Increased wild‐type p53‐induced phosphatase 1 (Wip1 or PPM1D) expression correlated with downregulation of checkpoint kinase 2 in human gastric carcinoma

Phosphorylation of checkpoint kinase 2 (Chk2) at Thr68 (pChk2) induced by DNA double‐strand breaks is required for inhibition of cell cycle progression in the G 2 phase. The purpose of the present paper was to investigate the expression of wild‐type p53‐induced phosphatase 1 (Wip1 or PPM1D), a negative regulator of Chk2, to better understand its role in human gastric cancer.
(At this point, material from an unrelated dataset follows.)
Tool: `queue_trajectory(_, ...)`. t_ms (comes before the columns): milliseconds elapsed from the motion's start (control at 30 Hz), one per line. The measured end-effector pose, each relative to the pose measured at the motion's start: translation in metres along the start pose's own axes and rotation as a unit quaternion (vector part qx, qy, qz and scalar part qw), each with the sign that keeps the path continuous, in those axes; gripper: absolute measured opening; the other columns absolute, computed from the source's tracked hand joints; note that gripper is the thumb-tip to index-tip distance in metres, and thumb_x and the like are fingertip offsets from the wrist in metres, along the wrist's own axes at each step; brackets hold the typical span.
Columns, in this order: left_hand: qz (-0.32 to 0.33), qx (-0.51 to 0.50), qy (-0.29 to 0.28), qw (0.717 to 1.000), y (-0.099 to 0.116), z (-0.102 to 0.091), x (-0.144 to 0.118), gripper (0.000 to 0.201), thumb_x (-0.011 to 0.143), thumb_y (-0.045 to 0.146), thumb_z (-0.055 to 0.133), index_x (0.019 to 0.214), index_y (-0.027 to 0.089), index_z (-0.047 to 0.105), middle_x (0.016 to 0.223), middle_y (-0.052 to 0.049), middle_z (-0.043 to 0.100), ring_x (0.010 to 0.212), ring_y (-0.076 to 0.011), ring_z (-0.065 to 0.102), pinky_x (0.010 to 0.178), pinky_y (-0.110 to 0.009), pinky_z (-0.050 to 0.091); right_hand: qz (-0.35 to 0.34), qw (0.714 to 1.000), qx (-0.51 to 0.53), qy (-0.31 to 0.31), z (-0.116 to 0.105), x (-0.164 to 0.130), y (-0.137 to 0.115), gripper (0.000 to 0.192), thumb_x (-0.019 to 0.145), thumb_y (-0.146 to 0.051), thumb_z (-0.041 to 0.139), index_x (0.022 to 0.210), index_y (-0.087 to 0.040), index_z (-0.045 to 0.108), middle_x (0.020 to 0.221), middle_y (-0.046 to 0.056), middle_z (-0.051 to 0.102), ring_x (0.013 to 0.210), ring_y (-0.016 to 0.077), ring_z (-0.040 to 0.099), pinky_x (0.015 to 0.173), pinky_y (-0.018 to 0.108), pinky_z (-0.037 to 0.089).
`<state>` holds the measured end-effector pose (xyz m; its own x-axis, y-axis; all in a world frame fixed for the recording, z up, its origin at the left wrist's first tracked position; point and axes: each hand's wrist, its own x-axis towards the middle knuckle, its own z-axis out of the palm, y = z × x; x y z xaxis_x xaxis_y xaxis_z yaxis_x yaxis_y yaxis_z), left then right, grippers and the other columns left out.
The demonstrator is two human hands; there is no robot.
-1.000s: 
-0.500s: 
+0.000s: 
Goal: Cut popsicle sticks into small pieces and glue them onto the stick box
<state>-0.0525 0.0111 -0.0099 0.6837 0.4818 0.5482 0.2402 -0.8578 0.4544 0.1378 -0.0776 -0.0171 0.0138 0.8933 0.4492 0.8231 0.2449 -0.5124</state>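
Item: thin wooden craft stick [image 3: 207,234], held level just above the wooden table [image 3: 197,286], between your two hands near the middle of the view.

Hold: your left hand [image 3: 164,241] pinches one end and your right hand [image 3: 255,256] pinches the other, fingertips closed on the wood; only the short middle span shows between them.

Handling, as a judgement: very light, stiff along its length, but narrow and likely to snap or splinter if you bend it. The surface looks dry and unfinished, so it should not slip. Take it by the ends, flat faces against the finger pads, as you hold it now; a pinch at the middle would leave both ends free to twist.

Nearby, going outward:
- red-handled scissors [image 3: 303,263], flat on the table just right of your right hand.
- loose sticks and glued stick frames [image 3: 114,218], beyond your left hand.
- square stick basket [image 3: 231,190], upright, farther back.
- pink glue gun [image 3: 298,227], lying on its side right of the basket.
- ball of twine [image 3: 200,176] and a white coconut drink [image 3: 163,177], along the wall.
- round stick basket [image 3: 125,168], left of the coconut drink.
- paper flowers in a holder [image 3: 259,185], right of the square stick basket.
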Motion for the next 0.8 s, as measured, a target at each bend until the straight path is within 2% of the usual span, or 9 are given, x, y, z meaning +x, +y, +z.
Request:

In non‐neoplastic gastric mucosa, most epithelial cells exhibited Wip1‐positive and pChk2‐negative immunoreactivity, whereas an inverse pattern of protein expression was detected at the surface of the foveolar epithelium. In tumor tissues, 74% of 53 gastric cancers had intense Wip1 immunoreactivity and close correlation with both tumor size ( P  = 0.0497) and Chk2 dephosphorylation ( P  = 0.0213). In MKN‐74 gastric cancer cells, ionizing radiation (IR)‐induced Wip1 upregulation was detected at protein levels, but the Chk2‐mediated cell cycle regulatory mechanism was disrupted. In addition, protease inhibitor Z‐Leu‐Leu‐Leu (ZLLL) effectively upregulated Wip1 levels in the presence or absence of IR, suggesting that Wip1 expression can be modulated post‐transcriptionally. Understanding the Wip1‐mediated signaling pathway in gastric cancer may provide useful information for the development of new chemo‐ and radiotherapies.